Anyone here familiar with phytochrome manipulation.  Supposedly far red light can allow you +2 hours lights on and 10% more dli without messing up flowering so you get more weight out of plants.  Anyone familiar with this would enjoy peoples input and knowledge on this.  Especially Umbra if he's got anything on this.


----------



## WeedHopper (Sep 5, 2015)

PJ could chime in on this

http://hortsci.ashspublications.org/content/44/2/231.full

Also Found this

Phytochrome is a photoreceptor, a pigment that plants, and some bacteria and fungi, use to detect light.
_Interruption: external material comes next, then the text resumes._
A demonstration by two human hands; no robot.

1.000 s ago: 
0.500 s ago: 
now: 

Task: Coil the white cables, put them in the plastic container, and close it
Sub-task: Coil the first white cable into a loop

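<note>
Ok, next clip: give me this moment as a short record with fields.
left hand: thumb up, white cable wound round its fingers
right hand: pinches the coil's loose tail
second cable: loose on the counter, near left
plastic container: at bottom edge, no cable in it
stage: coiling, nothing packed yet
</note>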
It is sensitive to light in the red and far-red region of the visible spectrum. Many flowering plants use it to regulate the time of flowering based on the length of day and night (photoperiodism) and to set circadian rhythms. It also regulates other responses including the germination of seeds (photoblasty), elongation of seedlings, the size, shape and number of leaves, the synthesis of chlorophyll, and the straightening of the epicotyl or hypocotyl hook of dicot seedlings. It is found in the leaves of most plants.

Biochemically, phytochrome is a protein with a bilin chromophore.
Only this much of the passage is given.